Generates a pseudo-random number distributed Beta(alpha, beta).

Random Cauchy

Generates a Cauchy distribution with location parameter 0 and scale parameter 1. The Cauchy distribution is bell shaped and symmetric but has heavier tails than the normal distribution. A Cauchy variate with location parameter alpha and scale parameter beta can be generated with the formula alpha+beta*Random Cauchy().

Random Category

Generates a random category given an alternation of probability and result expressions (for example, Random Category(.2, "A", .3, "B", .4, "C", "D");).

Random Johnson Su

Returns a random number from the Johnson Su distribution.

Random Johnson Sb

Returns a random number from the Johnson Sb distribution.

Random Johnson Sl

Returns a random number from the Johnson Sl distribution.

Random Triangular

Generates a triangular distribution of numbers between 0 and 1, with the midpoint that you enter as the function argument.

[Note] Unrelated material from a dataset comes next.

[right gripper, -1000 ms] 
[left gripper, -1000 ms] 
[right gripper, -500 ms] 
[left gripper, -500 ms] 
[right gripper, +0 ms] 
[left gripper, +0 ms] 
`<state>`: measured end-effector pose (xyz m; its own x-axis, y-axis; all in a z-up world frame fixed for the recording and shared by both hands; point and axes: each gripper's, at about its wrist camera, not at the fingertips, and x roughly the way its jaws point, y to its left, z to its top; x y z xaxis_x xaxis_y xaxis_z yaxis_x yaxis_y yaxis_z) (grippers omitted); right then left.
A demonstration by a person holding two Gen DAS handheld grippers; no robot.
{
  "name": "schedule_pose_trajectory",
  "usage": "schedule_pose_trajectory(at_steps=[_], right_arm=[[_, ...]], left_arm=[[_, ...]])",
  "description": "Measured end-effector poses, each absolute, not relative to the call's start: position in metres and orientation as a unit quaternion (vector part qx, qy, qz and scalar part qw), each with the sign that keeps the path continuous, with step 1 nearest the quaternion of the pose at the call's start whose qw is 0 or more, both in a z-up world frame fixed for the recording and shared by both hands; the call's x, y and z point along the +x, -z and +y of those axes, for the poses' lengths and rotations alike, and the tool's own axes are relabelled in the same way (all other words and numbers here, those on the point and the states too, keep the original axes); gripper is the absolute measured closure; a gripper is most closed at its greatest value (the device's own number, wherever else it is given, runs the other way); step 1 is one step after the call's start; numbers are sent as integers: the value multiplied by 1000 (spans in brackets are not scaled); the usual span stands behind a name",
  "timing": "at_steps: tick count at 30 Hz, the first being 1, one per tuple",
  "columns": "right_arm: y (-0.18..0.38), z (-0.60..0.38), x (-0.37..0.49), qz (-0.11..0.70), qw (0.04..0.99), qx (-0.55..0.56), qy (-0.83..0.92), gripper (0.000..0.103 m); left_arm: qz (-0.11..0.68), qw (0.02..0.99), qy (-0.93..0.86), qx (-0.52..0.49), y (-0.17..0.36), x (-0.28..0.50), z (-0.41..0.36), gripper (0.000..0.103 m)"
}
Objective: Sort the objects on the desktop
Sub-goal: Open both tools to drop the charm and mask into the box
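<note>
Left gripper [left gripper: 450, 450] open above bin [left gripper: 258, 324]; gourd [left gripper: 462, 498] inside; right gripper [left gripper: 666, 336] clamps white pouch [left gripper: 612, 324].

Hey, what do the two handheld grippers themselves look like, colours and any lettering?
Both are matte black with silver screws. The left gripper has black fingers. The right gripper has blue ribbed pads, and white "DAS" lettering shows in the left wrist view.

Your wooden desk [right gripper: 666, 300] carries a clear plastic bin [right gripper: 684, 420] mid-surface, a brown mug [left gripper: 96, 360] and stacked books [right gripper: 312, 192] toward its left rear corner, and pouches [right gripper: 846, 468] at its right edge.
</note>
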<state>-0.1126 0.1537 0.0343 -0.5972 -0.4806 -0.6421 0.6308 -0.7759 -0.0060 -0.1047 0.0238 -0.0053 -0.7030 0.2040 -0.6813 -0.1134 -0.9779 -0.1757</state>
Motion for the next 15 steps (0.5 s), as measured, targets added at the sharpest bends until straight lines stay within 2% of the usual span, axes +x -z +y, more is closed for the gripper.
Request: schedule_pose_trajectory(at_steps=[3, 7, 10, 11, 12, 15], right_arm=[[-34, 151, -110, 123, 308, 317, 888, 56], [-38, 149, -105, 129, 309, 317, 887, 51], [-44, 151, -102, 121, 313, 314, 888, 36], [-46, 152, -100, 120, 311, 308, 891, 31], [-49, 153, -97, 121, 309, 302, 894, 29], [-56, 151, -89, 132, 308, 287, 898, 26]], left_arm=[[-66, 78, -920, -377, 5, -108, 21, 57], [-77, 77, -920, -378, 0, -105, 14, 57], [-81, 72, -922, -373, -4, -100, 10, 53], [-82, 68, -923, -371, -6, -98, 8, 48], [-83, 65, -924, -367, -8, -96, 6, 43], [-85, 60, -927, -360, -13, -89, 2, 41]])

You can add a constant to the function to shift the distribution and multiply to change its span.

Random Integer

Generates a uniform distribution of integers between 1 and the argument that you enter as n1, if nothing is entered for n2. If you enter both n1 and n2 (n1<n2), Random Integer generates a uniform distribution of the integers between and including n1 and n2.

Random Binomial

Generates random numbers from a binomial distribution with parameters that you enter as function arguments. The first argument is n, the number of trials in a binomial experiment. The second argument is p, the probability that the event of interest occurs. When n is 1, the binomial function generates a distribution of Bernoulli trials. For example, n =1 and p = 0.5, give the distribution of tossing a fair coin. The mean of the binomial distribution is np, and variance is np(1 – p).

Random Negative Binomial

Generates a negative binomial distribution for the parameters that you enter as function arguments. The first parameter is the number of successes of interest (r) and the second argument is the probability of success (p). The random variable of interest is the number of failures that precede therth success. In contrast to the binomial variate, where the number of trials is fixed and the number of successes is variable, the negative binomial variate is for a fixed number of successes and a random number of trials. The mean of the negative binomial distribution is (r(1 – p))/p and the variance is (r(1 – p))/p2.

Random Beta Binomial

Returns random numbers from the beta binomial distribution for n trials with probability p and correlation or overdispersion delta.

Random Frechet

Returns a random number from a Fréchet distribution with the location mu and scale sigma.

Random Geometric

Returns random numbers from the geometric distribution with the parameter that you enter as the function argument. The parameter, p, is the probability that a specific event occurs at any one trial. The number of trials until a specific event occurs for the first time is described by the geometric distribution. The mean of the geometric distribution is (1-p)/p, and the variance is (1 – p)/p2.

Random Poisson

Generates a Poisson variate based on the value of the parameter, lambda, you enter as the function argument. Lambda is often the expected number of events occurring per unit time or unit of area. Lambda is both the mean and the variance of the Poisson distribution.

Random Gamma Poisson

Returns random numbers from the gamma Poisson distribution with parameters lambda and sigma.

Random Weibull

Returns a random number from a Weibull distribution.

Random Logistic

Returns a random number from a logistic distribution with the location mu and scale sigma.

Random Loglogistic

Returns a random number from a loglogistic distribution with the location mu and scale sigma.

Random Lognormal

Returns a Lognormal-distributed random number with location parameter mu and scale sigma.

Random GLog

Returns random numbers from the generalized logarithm distribution with parameters mu, sigma, and lambda. When lambda is equal to zero, the function returns a lognormal(mu, sigma).

Random Reset

Restarts the random number sequences with a seed that you specify.

Random LEV

Returns a random number from an LEV distribution with the specified location mu and scale sigma.

Random SEV

Returns a random number from the smallest extreme distribution with the specified location mu and scale sigma.

Col Shuffle

Selects a row number at random from the current data table. Each row number is selected only once. When Col Shuffle is used as a subscript, it returns a value selected at random from the column that serves as its argument. Each value from the original column is assigned only once as Col Shuffle’s result.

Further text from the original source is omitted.